Apply function on rolling basis across pandas dataframe
Hi, I need to pass a function (HurstEXP), the Hurst Exponent, to every column in a dataframe on a rolling row basis and assign the values to a new DataFrame.
The HE function I use is below:
#Hurst is essentially a measure of the memory in a particular time series,
#and this memory can be both mean-reverting and trending at the same time, depending on the time scale (no. of lags)
num_lags = 20
def HurstEXP(ts):
if isinstance(ts, np.ndarray):
ts = ts.tolist()
pass;
lags = range( 2, num_lags ) # Create the range of lag values
tau = [std(subtract(ts[lag:], ts[:-lag])) for lag in lags] # Calculate the array of the variances of the lagged differences
m = np.polyfit(np.log(lags), np.log(tau), 1)
return (m[0])
The issue i am struggling with is how to then apply this to every column in a dataframe with my timeseries data. E.g. 5Year daily pricing data for Tesla & Google;
import pandas as pd
import yfinance as yf
import numpy as np
from datetime import datetime
from dateutil.relativedelta import relativedelta
from numpy import log, polyfit, sqrt, std, subtract
years = 5
today = datetime.today().strftime('%Y-%m-%d')

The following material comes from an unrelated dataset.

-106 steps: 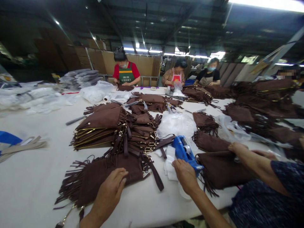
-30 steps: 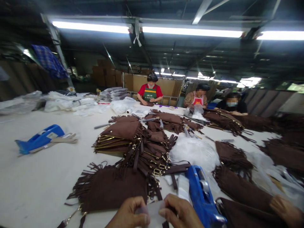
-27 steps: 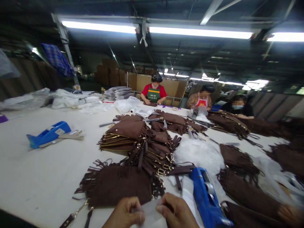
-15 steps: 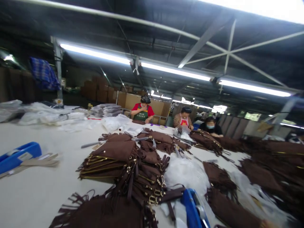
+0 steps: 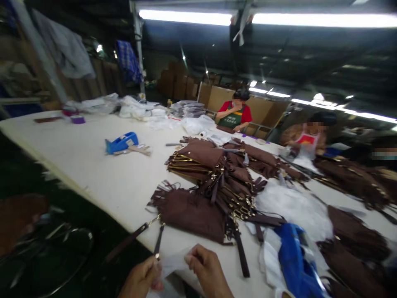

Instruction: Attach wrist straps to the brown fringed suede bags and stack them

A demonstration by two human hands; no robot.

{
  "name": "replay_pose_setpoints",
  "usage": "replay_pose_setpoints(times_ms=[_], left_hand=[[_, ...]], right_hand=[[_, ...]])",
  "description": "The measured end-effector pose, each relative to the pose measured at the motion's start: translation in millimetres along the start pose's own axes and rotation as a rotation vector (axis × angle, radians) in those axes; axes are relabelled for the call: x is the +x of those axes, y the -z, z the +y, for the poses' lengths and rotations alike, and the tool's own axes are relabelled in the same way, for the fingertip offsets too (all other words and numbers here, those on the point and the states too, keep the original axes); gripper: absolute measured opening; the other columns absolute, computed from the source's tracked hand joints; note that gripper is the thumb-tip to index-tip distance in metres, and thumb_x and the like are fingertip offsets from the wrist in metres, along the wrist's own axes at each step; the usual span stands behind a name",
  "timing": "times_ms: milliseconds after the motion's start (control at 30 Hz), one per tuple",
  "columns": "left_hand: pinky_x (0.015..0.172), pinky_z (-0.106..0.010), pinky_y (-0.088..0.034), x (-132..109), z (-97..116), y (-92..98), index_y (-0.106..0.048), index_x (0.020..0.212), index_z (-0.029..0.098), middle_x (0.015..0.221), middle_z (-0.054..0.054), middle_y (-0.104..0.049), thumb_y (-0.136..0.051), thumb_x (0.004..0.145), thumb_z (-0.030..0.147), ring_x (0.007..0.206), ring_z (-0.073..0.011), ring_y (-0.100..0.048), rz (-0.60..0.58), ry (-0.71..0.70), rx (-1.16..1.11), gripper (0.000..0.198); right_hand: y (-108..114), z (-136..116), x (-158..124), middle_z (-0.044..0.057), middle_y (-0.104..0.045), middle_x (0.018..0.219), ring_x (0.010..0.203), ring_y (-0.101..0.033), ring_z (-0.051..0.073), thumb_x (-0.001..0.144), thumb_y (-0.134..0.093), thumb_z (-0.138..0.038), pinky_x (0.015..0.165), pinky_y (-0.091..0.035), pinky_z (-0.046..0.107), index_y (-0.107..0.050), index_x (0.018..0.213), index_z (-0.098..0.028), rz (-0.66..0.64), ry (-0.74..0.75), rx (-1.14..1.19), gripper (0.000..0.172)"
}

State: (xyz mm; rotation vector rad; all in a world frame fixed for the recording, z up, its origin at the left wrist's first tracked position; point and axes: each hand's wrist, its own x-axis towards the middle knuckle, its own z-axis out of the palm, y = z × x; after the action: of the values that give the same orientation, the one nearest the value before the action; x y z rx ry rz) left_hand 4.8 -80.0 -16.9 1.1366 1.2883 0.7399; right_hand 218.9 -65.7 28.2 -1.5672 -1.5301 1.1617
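Low in the view, a thin translucent white sheet (image 5: 176, 261) stretches between my two hands. My right hand (image 5: 209, 269) pinches its right edge between thumb and fingers. My left hand (image 5: 142, 275) is closed at the sheet's left edge. A narrow brown strap (image 5: 159, 240) runs down to its fingertips; whether they grip the strap too, I cannot tell. Just beyond lies a brown fringed bag (image 5: 192, 213), flat on the table, with gold clasps and straps hanging off it.
Brown bags with gold zips are stacked (image 5: 198, 159) behind. One blue tape dispenser (image 5: 299, 260) stands at right, another (image 5: 124, 142) at left. Clear plastic (image 5: 294, 207) lies by the stack. The table edge (image 5: 102, 203) slants along the left. Co-workers (image 5: 234, 116) are at the far side.
The view has swung left and down, so the scene has shifted right and up. Both my hands have come into view at the bottom, with the white sheet between them.
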Motion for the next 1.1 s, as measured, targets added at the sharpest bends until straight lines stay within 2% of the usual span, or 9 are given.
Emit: replay_pose_setpoints(times_ms=[133,233,367,467,533,667,800,933,1100], left_hand=[[0.053,-0.026,-0.035,-27.8,-29.1,16.1,-0.047,0.060,0.019,0.054,0.000,-0.052,-0.043,0.073,0.079,0.053,-0.0155,-0.047,-0.003,0.120,0.023,0.061],[0.058,-0.027,-0.040,-33.4,-32.6,36.6,-0.056,0.068,0.017,0.063,-0.002,-0.059,-0.052,0.071,0.075,0.062,-0.0172,-0.054,-0.028,0.135,0.013,0.059],[0.076,-0.030,-0.045,-10.5,-16.0,45.4,-0.064,0.096,0.016,0.094,-0.008,-0.067,-0.073,0.067,0.056,0.087,-0.0219,-0.060,-0.098,0.017,-0.160,0.051],[0.061,-0.029,-0.045,11.4,-13.3,36.4,-0.060,0.073,0.014,0.069,-0.004,-0.065,-0.081,0.057,0.054,0.062,-0.0176,-0.059,-0.220,0.092,-0.347,0.048],[0.051,-0.026,-0.039,19.6,-19.1,33.8,-0.054,0.063,0.016,0.057,-0.001,-0.061,-0.080,0.055,0.055,0.050,-0.0142,-0.053,-0.152,0.129,-0.368,0.048],[0.051,-0.025,-0.032,18.9,-30.6,45.9,-0.054,0.057,0.016,0.055,-0.002,-0.060,-0.075,0.061,0.052,0.051,-0.0139,-0.050,0.048,0.122,-0.205,0.042],[0.055,-0.025,-0.029,9.9,-27.0,60.9,-0.057,0.058,0.014,0.057,0.001,-0.055,-0.065,0.072,0.042,0.056,-0.0129,-0.045,0.115,0.103,-0.051,0.032],[0.055,-0.025,-0.026,5.6,-19.7,65.8,-0.057,0.062,0.015,0.058,0.003,-0.047,-0.060,0.077,0.039,0.058,-0.0125,-0.039,0.102,0.113,-0.013,0.029],[0.056,-0.025,-0.024,8.2,-22.7,64.7,-0.052,0.061,0.016,0.057,0.005,-0.039,-0.060,0.075,0.039,0.059,-0.0128,-0.036,0.074,0.145,-0.005,0.028]], right_hand=[[-25.9,7.6,-4.2,-0.003,-0.057,0.063,0.063,-0.050,0.012,0.083,-0.052,-0.029,0.056,-0.030,0.020,-0.057,0.068,-0.018,-0.183,0.019,-0.146,0.020],[-42.0,10.3,-6.4,-0.002,-0.059,0.065,0.063,-0.051,0.012,0.084,-0.052,-0.027,0.056,-0.028,0.020,-0.056,0.068,-0.019,-0.262,0.064,-0.302,0.019],[-55.0,-0.4,5.5,-0.002,-0.061,0.067,0.062,-0.052,0.011,0.086,-0.051,-0.027,0.055,-0.027,0.020,-0.055,0.067,-0.019,-0.318,0.158,-0.372,0.021],[-56.8,-10.7,27.0,-0.001,-0.063,0.067,0.062,-0.055,0.012,0.089,-0.048,-0.027,0.055,-0.028,0.021,-0.056,0.068,-0.019,-0.307,0.174,-0.385,0.024],[-57.0,-13.8,43.8,0.000,-0.064,0.065,0.061,-0.057,0.013,0.091,-0.046,-0.030,0.056,-0.029,0.022,-0.055,0.067,-0.020,-0.228,0.105,-0.449,0.028],[-69.7,-15.0,71.0,0.007,-0.069,0.071,0.068,-0.064,0.019,0.093,-0.045,-0.042,0.059,-0.031,0.026,-0.057,0.076,-0.019,-0.063,0.001,-0.632,0.031],[-95.0,-19.6,84.4,0.013,-0.070,0.079,0.075,-0.066,0.025,0.090,-0.051,-0.044,0.063,-0.035,0.029,-0.057,0.091,-0.016,-0.064,-0.044,-0.713,0.028],[-102.2,-18.6,95.0,0.012,-0.069,0.078,0.077,-0.064,0.022,0.082,-0.058,-0.033,0.066,-0.038,0.028,-0.056,0.078,-0.018,-0.098,-0.188,-0.388,0.015],[-95.4,-11.0,101.0,-0.003,-0.053,0.048,0.040,-0.045,0.009,0.080,-0.054,-0.043,0.044,-0.033,0.022,-0.045,0.060,-0.021,-0.282,-0.351,0.087,0.031]])
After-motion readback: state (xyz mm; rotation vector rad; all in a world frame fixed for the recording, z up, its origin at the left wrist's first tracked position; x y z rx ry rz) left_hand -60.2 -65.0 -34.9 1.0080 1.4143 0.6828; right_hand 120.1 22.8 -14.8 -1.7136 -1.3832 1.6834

lastyeartoday = (datetime.today() - relativedelta(years=years)).strftime('%Y-%m-%d')
df = yf.download(['TSLA', 'GOOG'],
start=lastyeartoday,
end=today,
progress=False)
df = df.dropna()
df = df[[u'Close']]
df
So far so good... however now when i try to apply my function it gives NaN values across the df:
df.rolling(20).apply(lambda x: HurstEXP(ts = x), raw=True)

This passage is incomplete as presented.